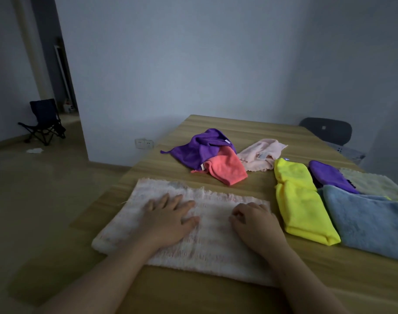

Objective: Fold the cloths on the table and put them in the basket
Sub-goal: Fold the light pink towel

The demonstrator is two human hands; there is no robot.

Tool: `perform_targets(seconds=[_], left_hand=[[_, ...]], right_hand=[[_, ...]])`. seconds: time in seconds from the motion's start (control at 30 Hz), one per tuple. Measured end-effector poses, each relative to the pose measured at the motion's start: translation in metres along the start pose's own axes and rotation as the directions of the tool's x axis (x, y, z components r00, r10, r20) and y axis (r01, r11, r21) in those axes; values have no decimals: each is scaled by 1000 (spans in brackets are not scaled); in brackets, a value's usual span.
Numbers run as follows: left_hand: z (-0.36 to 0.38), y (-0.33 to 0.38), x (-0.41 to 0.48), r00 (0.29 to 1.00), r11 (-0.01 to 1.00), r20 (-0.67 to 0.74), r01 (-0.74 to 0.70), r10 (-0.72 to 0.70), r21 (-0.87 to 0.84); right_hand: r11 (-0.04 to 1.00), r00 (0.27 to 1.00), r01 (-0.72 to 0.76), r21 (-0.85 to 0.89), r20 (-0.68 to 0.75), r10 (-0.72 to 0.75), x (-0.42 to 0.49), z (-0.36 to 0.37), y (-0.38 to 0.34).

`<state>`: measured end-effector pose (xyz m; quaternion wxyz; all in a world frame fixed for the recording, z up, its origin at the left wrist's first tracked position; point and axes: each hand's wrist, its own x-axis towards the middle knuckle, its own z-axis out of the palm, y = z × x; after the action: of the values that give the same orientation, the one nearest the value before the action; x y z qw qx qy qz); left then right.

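Both hands rest on the whitish cloth (pixel 211 245) lying on the table (pixel 250 130). The left hand (pixel 168 219) lies flat, fingers (pixel 176 200) spread apart; the right hand (pixel 254 223) has its fingers curled under — whether they pinch the fabric I cannot tell. Beyond the fingertips lie 3 crumpled cloths — purple cloth (pixel 200 148), coral cloth (pixel 227 168), pale pink cloth (pixel 261 155). Right of the right fingers lies a folded yellow cloth (pixel 302 205).

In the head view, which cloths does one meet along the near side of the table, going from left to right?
First the pale pink-white woven towel, then the folded bright yellow microfibre cloth, then the light blue fluffy cloth.
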<state>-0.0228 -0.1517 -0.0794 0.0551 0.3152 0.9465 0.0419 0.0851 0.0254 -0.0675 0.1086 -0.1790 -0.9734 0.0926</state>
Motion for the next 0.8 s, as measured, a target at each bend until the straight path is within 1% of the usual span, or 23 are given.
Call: perform_targets(seconds=[0.07,0.1,0.13,0.2,0.23,0.27,0.33,0.37,0.4,0.47,0.53,0.6,0.67,0.73,0.8], left_hand=[[-1,0,-4,999,998,-50,-1,-2,-59],[-2,0,-5,993,995,-117,5,-17,-101],[-2,-2,-5,975,991,-214,26,-54,-131],[-3,-13,-7,896,978,-401,139,-192,-158],[-2,-20,-9,854,959,-439,223,-278,-174],[-2,-28,-11,832,933,-423,307,-360,-190],[-3,-38,-14,820,875,-310,432,-481,-216],[-3,-39,-14,817,861,-276,458,-506,-221],[-3,-39,-12,816,859,-275,460,-509,-223],[-5,-39,-8,810,864,-311,431,-497,-260],[-7,-47,-4,785,841,-333,411,-523,-351],[-7,-56,-2,761,807,-331,406,-558,-429],[-6,-59,-1,754,789,-331,382,-567,-482],[-5,-58,-1,751,779,-341,352,-566,-518],[-4,-58,-1,745,778,-336,374,-577,-505]], right_hand=[[999,997,-51,8,-52,51,-5,4,3],[998,995,-68,15,-69,69,-6,6,4],[996,993,-83,23,-80,84,-7,9,6],[994,991,-103,31,-87,105,-6,12,8],[994,991,-107,35,-83,110,-4,14,9],[993,991,-110,49,-72,114,-1,16,11],[982,990,-127,142,-43,135,7,17,17],[967,988,-135,217,-49,149,11,16,20],[943,983,-142,300,-69,170,16,15,24],[894,968,-164,418,-107,228,20,12,29],[893,966,-168,418,-111,234,20,14,33],[924,974,-148,353,-110,198,20,20,35],[933,973,-156,324,-114,202,19,22,36],[934,967,-177,310,-121,224,19,21,38],[936,964,-199,291,-114,241,18,21,38]])
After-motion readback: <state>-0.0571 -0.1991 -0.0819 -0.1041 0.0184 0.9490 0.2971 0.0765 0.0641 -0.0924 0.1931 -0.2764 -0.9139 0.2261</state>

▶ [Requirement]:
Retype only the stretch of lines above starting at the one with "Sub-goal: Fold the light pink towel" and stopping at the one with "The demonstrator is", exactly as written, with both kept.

▶ [Solution to this problem]:
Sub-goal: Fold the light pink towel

The demonstrator is two human hands; there is no robot.

What appears above is the complete answer to the exercise.